#### WHAT THE TASK ASKS
Which lines run from the start of the data below to the line containing "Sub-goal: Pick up"? Set them down exactly, with none added.

#### AVAILABLE DATA
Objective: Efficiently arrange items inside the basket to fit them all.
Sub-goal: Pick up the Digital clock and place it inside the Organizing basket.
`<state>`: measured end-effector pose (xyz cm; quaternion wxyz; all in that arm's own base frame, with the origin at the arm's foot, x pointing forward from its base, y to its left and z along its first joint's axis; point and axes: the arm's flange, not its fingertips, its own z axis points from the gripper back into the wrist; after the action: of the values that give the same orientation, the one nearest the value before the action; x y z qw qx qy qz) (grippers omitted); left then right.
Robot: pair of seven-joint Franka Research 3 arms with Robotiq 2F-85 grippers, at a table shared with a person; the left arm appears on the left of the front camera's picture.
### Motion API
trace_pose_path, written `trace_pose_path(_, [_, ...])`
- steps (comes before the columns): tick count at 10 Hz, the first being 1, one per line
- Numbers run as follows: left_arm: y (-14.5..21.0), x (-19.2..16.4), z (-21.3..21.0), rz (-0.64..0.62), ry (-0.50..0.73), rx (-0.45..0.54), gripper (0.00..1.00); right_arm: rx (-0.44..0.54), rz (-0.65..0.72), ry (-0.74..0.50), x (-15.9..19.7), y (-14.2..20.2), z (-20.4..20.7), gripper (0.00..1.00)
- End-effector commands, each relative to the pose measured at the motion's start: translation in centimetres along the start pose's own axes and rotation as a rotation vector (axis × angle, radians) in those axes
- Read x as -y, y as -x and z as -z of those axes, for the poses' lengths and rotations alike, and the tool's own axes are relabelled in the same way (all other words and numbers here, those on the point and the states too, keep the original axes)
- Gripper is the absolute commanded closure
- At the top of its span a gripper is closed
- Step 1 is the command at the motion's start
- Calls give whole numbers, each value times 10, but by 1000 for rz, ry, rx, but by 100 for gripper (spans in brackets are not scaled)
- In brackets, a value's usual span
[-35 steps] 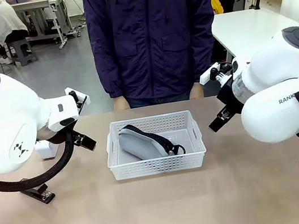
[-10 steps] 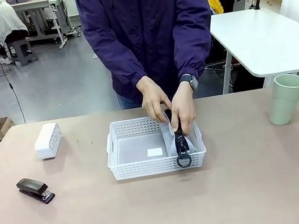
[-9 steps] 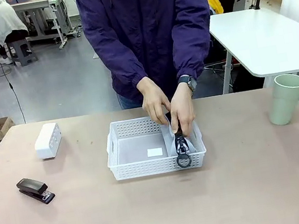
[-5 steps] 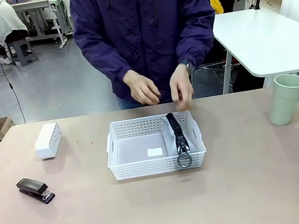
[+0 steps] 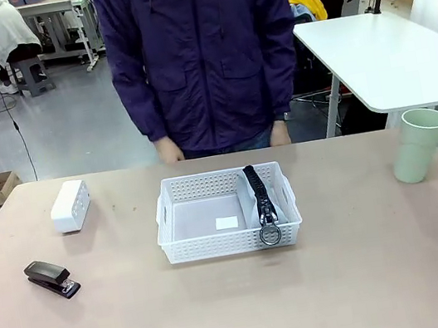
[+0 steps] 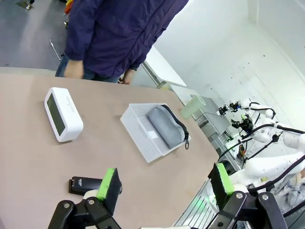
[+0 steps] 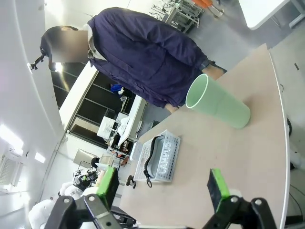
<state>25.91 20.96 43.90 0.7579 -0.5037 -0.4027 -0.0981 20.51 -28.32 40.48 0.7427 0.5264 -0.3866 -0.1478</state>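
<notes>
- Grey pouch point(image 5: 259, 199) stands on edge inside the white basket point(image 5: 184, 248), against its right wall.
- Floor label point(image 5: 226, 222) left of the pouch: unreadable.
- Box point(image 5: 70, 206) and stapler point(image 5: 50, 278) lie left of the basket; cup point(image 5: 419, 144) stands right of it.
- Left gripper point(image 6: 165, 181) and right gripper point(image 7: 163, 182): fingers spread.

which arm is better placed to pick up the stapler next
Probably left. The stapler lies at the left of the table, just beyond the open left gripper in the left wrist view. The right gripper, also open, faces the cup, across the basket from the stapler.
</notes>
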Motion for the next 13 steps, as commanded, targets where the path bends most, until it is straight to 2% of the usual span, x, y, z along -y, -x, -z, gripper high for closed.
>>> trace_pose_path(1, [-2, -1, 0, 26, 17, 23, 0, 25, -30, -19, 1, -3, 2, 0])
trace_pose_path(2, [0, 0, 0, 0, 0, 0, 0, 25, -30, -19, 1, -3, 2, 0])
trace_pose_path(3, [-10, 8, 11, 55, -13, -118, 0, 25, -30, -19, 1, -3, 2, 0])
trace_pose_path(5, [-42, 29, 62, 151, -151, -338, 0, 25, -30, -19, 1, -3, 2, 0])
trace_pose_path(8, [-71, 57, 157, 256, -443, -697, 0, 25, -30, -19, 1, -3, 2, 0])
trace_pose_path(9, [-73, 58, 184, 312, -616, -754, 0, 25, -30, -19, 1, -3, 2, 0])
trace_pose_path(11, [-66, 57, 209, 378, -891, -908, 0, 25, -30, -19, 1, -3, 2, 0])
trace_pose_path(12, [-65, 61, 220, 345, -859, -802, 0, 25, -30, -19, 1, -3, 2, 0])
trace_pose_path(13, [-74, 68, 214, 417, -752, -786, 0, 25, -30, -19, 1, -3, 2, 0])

#### EXERCISE OUTPUT
Objective: Efficiently arrange items inside the basket to fit them all.
Sub-goal: Pick up the Digital clock and place it inside the Organizing basket.

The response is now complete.